§ **TASK DIRECTIONS**
The whole listing below must be printed again exactly, images excluded.

+++ PROVIDED MATERIAL +++

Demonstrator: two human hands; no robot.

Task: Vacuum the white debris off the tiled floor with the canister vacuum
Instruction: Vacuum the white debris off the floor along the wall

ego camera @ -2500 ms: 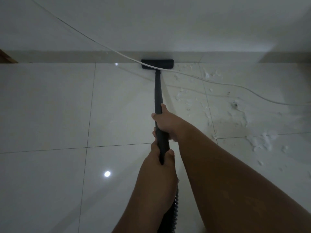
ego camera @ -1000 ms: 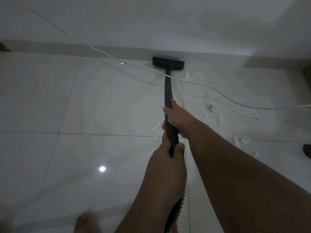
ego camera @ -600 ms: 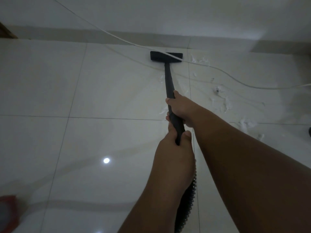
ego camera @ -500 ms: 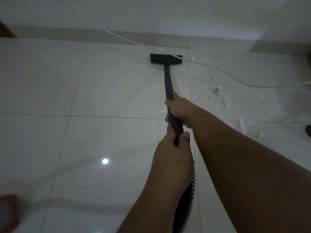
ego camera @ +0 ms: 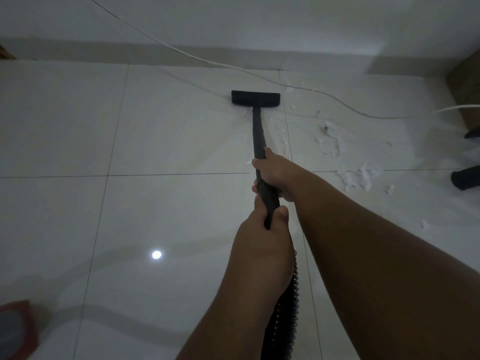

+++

§ **ANSWER BOX**
Demonstrator: two human hands; no robot.

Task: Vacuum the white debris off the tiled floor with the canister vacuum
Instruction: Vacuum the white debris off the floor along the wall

ego camera @ -2500 ms: 
ego camera @ -1000 ms: 
ego camera @ -600 ms: 
ego camera @ -500 ms: 
ego camera @ +0 ms: 

Nothing else is part of this output.